1973 senesinde 145 dakikalık “Konets atamana“yı çeken üstad, 1974 senesinde 76 dakikalık “Hndzan“ı çekti. Aynı sene 97 dakikalık “Lyutyy”ı çeken Tarkovskiy, 1975 senesinde en önemli yapıtlarından biri olan “Zerkalo“yu çekti. Senaryosu Aleksandr Misharin ile Arseni Tarkovsky tarafından yazılan filmde Margarita Terekhova, Oleg Yankovskiy, Filipp Yankovsky, Alla Demidova, Ignat Daniltsev ve Larisa Tarkovskaya rol aldı. 1979 senesinde yine önemli bir eseri olan “Stalker“i yöneten Tarkovskiy, Cannes Film Festivali’nde ödül kazandı. Aleksandr Kaidanovsky, Alisa Frejndlikh ve Anatoli Solonitsyn’in rol aldığı bu yapım, yönetmenin ölümünden sonra en çok tartışılan eseri oldu.
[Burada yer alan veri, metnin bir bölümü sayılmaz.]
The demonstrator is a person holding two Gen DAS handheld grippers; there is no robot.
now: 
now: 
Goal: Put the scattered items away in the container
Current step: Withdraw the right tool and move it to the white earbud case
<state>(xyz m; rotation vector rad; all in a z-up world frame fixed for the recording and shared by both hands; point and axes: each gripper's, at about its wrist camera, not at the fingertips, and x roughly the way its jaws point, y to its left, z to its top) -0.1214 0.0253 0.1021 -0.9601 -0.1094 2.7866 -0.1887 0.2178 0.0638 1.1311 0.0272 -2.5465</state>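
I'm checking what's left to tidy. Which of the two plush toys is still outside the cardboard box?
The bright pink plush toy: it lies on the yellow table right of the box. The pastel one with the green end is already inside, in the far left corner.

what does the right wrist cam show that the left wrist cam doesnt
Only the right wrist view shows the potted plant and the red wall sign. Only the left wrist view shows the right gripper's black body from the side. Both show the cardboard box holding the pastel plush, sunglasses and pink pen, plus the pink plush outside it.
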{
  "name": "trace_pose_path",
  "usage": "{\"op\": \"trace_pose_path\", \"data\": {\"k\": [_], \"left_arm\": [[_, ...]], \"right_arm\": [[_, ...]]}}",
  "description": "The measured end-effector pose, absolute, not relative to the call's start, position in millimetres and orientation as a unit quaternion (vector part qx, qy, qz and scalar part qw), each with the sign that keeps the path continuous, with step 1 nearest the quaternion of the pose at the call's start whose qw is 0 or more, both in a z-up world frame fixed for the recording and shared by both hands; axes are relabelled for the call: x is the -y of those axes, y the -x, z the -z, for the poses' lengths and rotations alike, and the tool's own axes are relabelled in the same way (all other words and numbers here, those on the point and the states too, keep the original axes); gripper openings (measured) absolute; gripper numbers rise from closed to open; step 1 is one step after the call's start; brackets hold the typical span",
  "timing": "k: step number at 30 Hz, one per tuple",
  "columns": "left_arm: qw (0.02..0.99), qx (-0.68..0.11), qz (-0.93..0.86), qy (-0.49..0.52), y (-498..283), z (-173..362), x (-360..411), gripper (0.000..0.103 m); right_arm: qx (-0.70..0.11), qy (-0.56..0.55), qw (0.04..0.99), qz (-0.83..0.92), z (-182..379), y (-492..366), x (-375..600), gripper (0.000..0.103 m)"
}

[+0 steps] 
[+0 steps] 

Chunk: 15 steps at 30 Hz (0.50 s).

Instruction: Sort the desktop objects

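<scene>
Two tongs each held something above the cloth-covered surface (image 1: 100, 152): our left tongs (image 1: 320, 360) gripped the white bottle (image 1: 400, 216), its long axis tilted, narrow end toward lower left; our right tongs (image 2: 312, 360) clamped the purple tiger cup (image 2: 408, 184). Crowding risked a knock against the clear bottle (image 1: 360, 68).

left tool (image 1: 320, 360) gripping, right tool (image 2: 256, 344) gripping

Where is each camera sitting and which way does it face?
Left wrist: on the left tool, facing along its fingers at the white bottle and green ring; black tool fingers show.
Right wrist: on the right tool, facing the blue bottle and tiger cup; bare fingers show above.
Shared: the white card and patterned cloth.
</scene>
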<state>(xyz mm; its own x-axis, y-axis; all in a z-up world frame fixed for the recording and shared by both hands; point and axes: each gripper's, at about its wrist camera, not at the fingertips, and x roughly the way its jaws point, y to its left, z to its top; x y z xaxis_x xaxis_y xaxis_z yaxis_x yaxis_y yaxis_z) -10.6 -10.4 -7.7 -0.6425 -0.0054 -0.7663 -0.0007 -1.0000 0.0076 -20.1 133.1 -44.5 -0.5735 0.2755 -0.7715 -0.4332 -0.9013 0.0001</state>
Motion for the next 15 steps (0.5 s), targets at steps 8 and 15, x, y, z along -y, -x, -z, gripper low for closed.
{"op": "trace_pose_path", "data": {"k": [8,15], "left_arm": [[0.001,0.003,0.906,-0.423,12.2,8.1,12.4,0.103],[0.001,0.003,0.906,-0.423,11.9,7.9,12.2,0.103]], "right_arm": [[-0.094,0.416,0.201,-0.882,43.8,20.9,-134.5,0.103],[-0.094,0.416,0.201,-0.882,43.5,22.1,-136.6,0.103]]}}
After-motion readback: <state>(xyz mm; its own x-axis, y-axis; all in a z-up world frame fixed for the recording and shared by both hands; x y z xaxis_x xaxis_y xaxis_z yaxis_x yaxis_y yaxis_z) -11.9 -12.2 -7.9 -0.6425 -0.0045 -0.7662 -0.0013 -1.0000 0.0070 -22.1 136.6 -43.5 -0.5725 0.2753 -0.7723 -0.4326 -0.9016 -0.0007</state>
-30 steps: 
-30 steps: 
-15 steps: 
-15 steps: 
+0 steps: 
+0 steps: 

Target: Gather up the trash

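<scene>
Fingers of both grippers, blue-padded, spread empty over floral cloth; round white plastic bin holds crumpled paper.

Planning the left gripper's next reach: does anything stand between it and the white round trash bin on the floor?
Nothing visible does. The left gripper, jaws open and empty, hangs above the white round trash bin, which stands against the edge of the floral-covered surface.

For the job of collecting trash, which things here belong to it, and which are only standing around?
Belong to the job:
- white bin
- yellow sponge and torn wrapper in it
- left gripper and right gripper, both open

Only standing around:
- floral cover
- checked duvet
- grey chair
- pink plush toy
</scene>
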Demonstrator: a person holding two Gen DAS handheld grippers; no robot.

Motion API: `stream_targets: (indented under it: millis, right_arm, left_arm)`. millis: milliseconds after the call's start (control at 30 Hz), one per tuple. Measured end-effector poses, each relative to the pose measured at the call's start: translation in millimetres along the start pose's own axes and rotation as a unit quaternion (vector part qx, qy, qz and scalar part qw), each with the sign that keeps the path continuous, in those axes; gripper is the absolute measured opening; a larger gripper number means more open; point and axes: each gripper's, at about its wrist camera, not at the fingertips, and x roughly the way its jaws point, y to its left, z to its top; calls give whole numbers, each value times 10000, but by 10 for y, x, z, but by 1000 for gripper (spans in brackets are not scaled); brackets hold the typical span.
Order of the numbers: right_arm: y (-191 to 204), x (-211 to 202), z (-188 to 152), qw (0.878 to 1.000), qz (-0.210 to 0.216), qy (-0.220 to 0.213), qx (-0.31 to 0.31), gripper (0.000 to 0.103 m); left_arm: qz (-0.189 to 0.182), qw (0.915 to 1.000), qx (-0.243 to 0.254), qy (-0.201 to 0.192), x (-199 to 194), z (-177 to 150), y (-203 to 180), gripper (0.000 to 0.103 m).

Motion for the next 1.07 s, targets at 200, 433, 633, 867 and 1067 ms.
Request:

1982 senesine geldiğimizde “Beregis, zmey!” adlı bir yapımın senaristi olarak karşımıza çıkan yönetmen, 1983 senesinde Tonino Guerra ile birlikte “Tempo di viaggio” adında bir TV belgeseli çekti.1983 senesinde “Nostalghia” ile yine tartışmalara yol açan Tarkovskiy, bu eseriyle Cannes Film Festivali’nde Jüri Büyük Ödülü, FIPRESCI Ödülü ve En İyi Yönetmen Ödülü’nü kazandı. Filmde Erland Josephson ve Oleg Yankovskiy rol aldı.1986 senesine geldiğimizde son sinema filmi olan “Offret“i yöneten Tarkovskiy, Cannes Film Festivali’nde dört ödül birden kazandığı bu eseri ile En İyi Yabancı Film dalında BAFTA Ödülü de kazandı. Filmde yine Erland Josephson ve Susan Fleetwood rol aldı.
29 Aralık 1986 tarihinde Fransa, Paris’te akciğer kanseri sebebiyle yaşamını yitiren Tarkovskiy, bugün hala ilham alınabilen az sayıdaki sinemacılar arasında yer alır.